= Beginning of Section =

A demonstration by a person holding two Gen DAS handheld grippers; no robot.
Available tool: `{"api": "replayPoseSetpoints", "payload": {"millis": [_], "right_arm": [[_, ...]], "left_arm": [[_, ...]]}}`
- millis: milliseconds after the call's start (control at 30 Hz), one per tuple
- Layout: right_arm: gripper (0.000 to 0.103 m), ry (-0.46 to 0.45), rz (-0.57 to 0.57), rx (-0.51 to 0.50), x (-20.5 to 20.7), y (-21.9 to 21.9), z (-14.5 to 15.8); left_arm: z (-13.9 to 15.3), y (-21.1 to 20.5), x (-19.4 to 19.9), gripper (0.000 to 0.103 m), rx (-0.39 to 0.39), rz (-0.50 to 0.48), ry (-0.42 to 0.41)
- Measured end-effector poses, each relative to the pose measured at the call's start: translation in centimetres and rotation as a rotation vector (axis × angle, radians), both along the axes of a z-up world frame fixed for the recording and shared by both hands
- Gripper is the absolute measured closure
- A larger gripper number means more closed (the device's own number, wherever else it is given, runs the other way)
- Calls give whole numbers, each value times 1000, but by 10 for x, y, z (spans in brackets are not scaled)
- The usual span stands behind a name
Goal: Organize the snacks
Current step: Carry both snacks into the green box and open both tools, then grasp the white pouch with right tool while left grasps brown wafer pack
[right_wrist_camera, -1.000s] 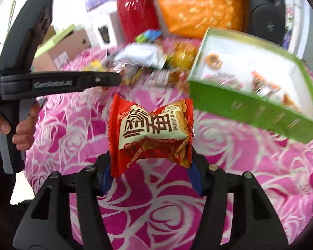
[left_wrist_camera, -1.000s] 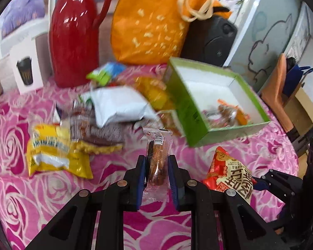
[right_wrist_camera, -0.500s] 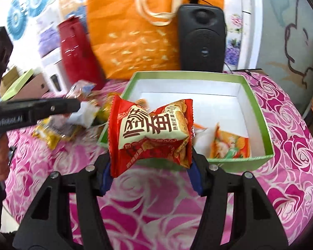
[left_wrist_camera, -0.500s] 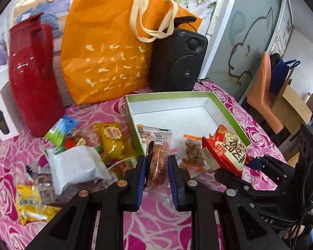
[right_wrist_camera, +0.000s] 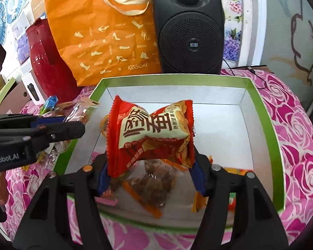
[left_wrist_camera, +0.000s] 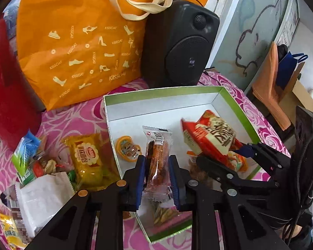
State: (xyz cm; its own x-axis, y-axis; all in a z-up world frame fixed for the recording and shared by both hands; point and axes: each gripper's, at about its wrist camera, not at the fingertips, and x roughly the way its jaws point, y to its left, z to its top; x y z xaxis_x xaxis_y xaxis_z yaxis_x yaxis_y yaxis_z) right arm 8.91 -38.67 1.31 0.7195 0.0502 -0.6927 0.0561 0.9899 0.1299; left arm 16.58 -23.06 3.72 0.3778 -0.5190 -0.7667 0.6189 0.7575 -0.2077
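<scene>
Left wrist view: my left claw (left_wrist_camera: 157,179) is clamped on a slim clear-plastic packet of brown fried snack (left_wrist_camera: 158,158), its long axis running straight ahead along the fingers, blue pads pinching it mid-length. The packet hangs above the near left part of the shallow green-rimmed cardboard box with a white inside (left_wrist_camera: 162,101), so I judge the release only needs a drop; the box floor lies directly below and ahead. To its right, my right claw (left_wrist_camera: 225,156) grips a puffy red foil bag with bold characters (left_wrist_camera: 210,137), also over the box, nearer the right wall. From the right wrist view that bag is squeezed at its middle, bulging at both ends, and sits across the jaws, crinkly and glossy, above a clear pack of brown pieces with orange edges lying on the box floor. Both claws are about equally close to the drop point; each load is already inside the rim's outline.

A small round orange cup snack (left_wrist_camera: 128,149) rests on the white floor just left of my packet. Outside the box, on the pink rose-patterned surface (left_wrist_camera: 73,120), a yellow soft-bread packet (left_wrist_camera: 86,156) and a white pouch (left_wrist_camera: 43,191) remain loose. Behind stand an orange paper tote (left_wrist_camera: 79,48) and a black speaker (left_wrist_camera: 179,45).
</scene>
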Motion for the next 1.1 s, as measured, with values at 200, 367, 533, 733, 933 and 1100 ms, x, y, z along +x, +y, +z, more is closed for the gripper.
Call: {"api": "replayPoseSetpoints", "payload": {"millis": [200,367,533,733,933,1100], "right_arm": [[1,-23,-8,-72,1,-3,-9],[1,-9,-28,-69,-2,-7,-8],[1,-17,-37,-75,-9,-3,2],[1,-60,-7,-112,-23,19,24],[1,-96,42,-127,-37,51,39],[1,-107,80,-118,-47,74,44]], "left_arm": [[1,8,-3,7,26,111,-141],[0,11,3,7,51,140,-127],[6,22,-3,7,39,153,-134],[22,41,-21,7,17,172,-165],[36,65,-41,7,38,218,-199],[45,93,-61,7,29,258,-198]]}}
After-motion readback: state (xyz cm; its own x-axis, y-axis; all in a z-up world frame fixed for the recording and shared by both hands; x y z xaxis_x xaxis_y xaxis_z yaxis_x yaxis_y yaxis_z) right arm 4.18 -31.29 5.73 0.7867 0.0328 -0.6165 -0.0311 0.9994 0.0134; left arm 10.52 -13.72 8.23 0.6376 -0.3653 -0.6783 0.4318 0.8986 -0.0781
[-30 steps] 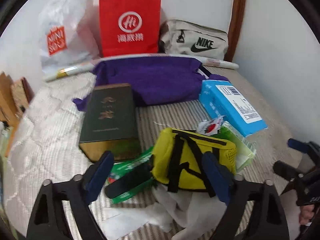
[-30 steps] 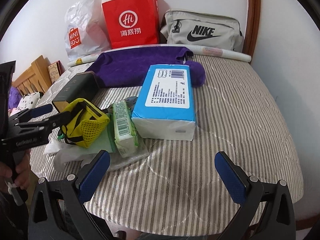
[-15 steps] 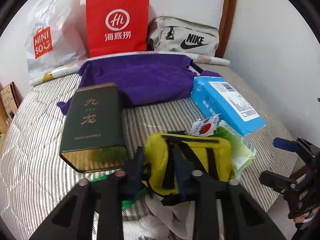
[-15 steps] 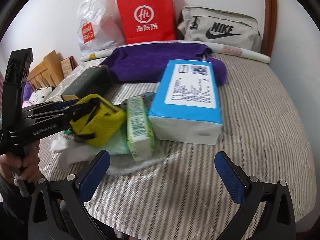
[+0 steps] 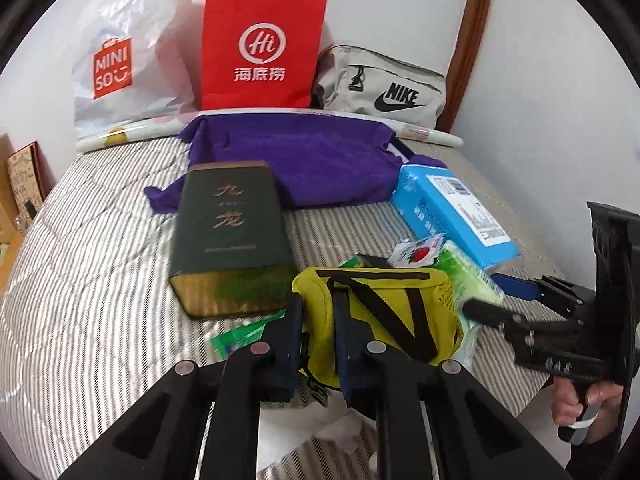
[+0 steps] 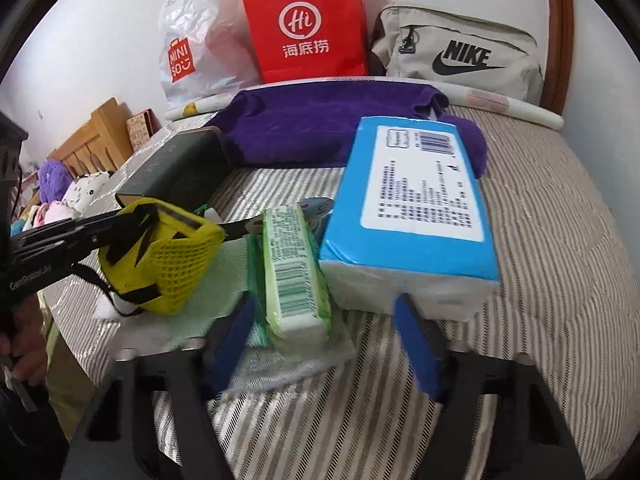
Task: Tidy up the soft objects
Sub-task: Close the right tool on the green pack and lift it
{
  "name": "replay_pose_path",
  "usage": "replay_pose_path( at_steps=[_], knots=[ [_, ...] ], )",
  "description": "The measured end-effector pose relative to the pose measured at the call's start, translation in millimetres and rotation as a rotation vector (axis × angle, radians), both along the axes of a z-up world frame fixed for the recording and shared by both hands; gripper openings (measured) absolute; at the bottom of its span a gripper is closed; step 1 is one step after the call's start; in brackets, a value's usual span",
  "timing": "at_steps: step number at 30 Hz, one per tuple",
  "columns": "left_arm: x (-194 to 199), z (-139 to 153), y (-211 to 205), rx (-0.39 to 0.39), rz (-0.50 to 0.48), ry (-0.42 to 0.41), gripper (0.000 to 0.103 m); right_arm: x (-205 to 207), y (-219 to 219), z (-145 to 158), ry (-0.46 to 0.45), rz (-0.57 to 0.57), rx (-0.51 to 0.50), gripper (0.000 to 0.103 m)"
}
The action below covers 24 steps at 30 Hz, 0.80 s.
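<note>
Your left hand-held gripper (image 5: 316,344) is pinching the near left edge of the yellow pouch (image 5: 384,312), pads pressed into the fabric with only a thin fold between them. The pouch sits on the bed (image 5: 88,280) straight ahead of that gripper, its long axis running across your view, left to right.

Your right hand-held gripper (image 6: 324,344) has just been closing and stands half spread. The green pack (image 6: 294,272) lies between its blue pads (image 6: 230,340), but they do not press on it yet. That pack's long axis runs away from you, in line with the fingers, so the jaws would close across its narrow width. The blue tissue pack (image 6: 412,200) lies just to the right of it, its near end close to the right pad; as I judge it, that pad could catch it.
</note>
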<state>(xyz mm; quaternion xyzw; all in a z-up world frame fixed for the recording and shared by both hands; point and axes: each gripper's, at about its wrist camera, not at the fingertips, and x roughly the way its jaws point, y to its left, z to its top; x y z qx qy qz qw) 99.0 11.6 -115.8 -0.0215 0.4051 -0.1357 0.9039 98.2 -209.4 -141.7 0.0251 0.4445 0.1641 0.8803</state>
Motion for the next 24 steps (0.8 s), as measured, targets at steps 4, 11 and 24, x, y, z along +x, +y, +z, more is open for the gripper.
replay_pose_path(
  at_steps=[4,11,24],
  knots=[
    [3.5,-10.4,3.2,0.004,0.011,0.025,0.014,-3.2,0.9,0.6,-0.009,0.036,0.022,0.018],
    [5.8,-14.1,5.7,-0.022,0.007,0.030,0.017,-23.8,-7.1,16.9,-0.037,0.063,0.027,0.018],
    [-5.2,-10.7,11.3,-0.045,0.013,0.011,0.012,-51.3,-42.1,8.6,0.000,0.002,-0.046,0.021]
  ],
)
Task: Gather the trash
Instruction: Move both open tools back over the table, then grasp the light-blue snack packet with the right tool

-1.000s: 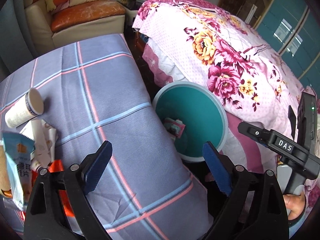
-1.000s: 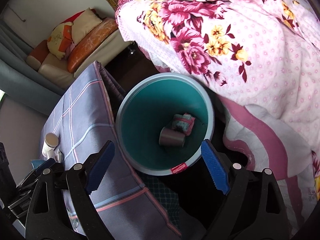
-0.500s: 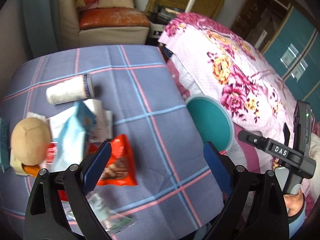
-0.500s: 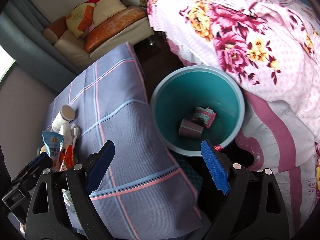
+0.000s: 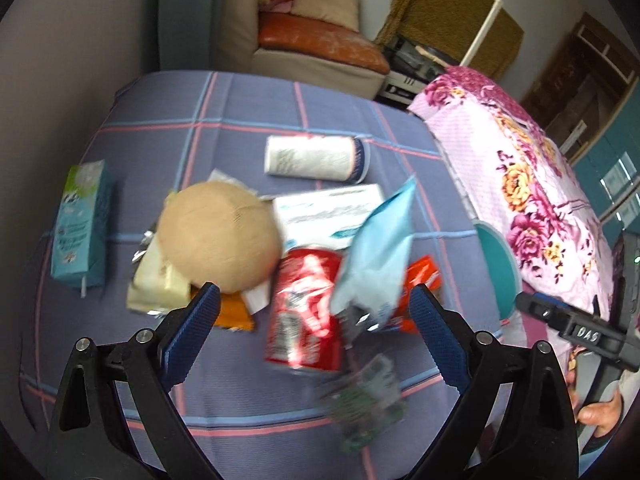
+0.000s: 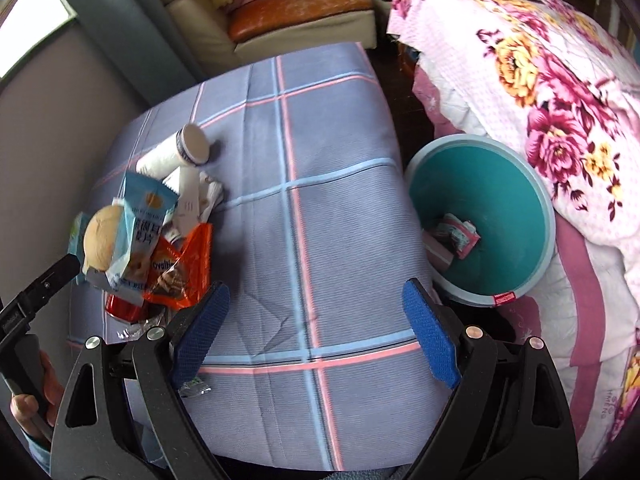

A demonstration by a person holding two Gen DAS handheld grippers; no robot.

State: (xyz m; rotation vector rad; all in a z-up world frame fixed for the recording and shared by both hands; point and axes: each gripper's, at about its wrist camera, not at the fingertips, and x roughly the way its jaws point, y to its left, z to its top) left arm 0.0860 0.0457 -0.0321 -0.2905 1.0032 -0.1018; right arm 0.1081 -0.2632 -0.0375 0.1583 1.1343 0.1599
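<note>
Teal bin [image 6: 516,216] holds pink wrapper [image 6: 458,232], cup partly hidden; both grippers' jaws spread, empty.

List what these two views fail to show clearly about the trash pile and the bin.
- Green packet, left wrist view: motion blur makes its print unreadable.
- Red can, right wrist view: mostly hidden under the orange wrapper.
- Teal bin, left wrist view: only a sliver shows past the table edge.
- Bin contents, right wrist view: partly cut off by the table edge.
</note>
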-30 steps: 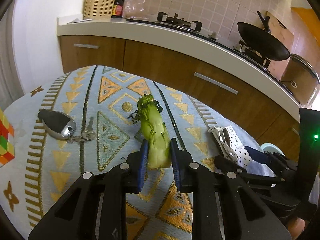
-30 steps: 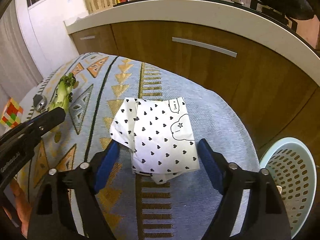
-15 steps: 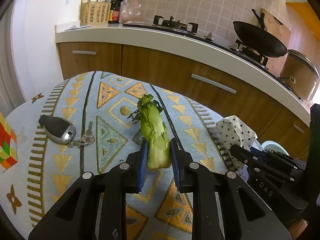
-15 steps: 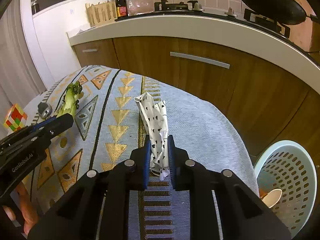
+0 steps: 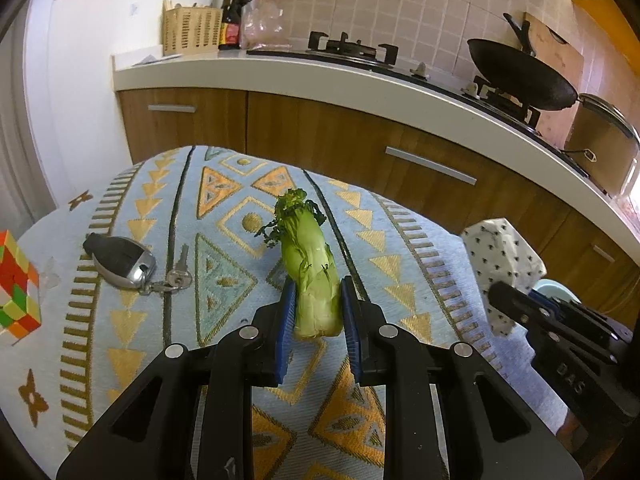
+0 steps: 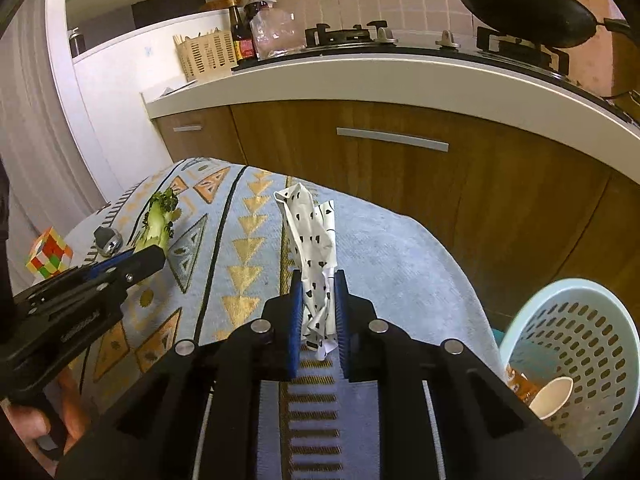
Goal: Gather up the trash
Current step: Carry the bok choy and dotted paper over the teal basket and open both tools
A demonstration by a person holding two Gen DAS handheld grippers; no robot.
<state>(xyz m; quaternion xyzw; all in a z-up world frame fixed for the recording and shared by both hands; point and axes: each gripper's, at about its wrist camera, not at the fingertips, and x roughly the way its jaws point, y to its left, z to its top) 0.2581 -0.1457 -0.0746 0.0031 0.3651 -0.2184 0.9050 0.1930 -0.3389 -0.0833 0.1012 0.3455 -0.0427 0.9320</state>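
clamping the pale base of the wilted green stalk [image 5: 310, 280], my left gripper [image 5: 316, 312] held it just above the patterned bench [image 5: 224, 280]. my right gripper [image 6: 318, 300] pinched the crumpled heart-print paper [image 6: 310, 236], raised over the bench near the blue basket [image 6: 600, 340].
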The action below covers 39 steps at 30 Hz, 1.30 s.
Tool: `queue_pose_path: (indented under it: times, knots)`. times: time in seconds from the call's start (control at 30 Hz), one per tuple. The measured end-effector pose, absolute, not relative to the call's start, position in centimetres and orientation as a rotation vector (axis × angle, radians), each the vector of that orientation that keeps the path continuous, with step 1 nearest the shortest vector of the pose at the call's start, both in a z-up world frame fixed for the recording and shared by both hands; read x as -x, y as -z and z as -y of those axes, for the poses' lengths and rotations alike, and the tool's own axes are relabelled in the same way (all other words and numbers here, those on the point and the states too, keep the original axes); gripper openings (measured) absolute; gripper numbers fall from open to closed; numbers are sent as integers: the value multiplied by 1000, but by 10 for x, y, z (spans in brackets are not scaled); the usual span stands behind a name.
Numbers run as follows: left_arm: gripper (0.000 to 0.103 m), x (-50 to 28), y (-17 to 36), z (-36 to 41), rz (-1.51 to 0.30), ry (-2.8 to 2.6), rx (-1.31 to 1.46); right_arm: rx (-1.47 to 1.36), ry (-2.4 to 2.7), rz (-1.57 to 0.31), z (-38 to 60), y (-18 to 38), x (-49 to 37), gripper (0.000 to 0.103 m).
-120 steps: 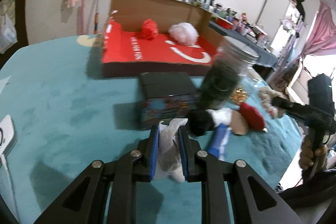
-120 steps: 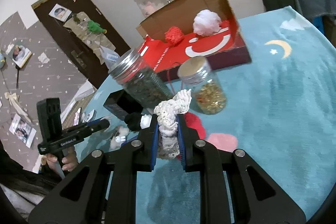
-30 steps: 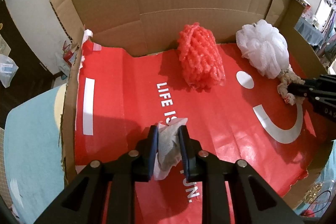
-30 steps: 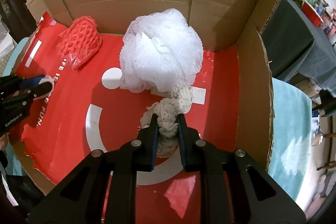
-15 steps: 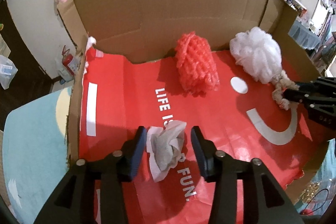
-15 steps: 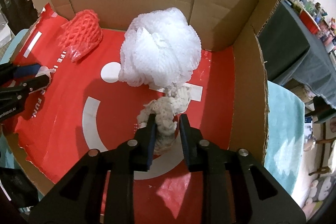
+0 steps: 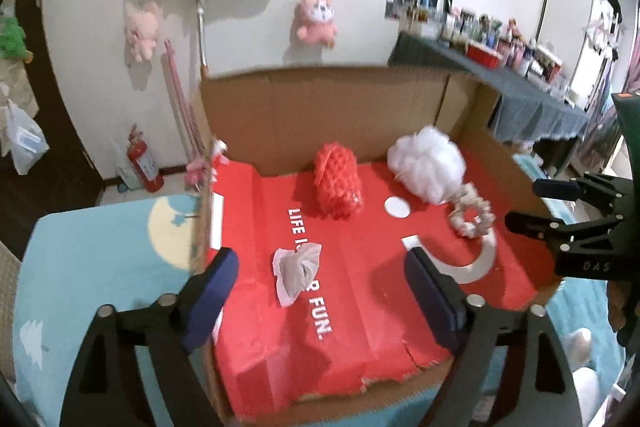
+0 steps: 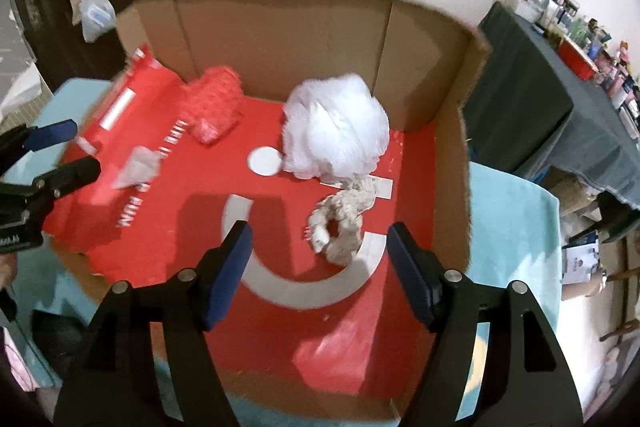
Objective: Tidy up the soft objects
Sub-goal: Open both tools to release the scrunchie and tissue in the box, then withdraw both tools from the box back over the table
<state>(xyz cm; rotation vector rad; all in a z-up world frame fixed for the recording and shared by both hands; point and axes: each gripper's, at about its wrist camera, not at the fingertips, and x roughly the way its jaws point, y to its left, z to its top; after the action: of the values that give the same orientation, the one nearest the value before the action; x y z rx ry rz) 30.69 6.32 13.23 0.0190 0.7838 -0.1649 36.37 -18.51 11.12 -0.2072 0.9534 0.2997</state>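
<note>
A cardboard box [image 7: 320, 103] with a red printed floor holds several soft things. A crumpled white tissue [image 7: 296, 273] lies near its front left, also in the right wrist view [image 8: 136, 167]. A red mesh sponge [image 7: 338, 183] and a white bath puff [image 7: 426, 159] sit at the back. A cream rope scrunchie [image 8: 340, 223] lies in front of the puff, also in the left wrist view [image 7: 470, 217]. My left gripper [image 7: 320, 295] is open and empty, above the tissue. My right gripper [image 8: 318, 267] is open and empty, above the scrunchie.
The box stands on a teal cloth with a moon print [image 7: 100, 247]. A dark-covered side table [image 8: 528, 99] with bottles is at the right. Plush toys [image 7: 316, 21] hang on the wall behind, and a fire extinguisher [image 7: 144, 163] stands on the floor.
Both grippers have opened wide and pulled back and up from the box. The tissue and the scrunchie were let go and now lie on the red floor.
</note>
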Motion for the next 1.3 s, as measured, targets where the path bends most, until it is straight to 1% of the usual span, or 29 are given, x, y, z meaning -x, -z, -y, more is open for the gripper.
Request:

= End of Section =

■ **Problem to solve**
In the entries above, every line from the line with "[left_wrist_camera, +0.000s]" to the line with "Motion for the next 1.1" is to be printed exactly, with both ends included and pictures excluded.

■ **Exercise solution**
[left_wrist_camera, +0.000s] 
State: (xyz cm; its own x-axis, y-axis; all in a z-up world frame fixed for the recording and shared by both hands; point and axes: each gripper's, at about its wrist camera, not at the fingertips, and x roughly the way its jaws point, y to its left, z to its top; x y z xaxis_x xaxis_y xaxis_z yaxis_x yaxis_y yaxis_z) right arm 8.91 -38.67 1.31 0.7195 0.0502 -0.6927 0.0561 0.9899 0.1299; left arm 16.58 -23.06 3.72 0.3778 -0.5190 -0.7667 0.6189 0.7575 -0.2077
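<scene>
Left wrist view: my left claw (left_wrist_camera: 157,179) is clamped on a slim clear-plastic packet of brown fried snack (left_wrist_camera: 158,158), its long axis running straight ahead along the fingers, blue pads pinching it mid-length. The packet hangs above the near left part of the shallow green-rimmed cardboard box with a white inside (left_wrist_camera: 162,101), so I judge the release only needs a drop; the box floor lies directly below and ahead. To its right, my right claw (left_wrist_camera: 225,156) grips a puffy red foil bag with bold characters (left_wrist_camera: 210,137), also over the box, nearer the right wall. From the right wrist view that bag is squeezed at its middle, bulging at both ends, and sits across the jaws, crinkly and glossy, above a clear pack of brown pieces with orange edges lying on the box floor. Both claws are about equally close to the drop point; each load is already inside the rim's outline.

A small round orange cup snack (left_wrist_camera: 128,149) rests on the white floor just left of my packet. Outside the box, on the pink rose-patterned surface (left_wrist_camera: 73,120), a yellow soft-bread packet (left_wrist_camera: 86,156) and a white pouch (left_wrist_camera: 43,191) remain loose. Behind stand an orange paper tote (left_wrist_camera: 79,48) and a black speaker (left_wrist_camera: 179,45).
</scene>
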Motion for the next 1.1 s, as measured, with values at 200, 367, 533, 733, 933 and 1100 ms, x, y, z along +x, +y, +z, more is closed for the gripper.

No further response is required.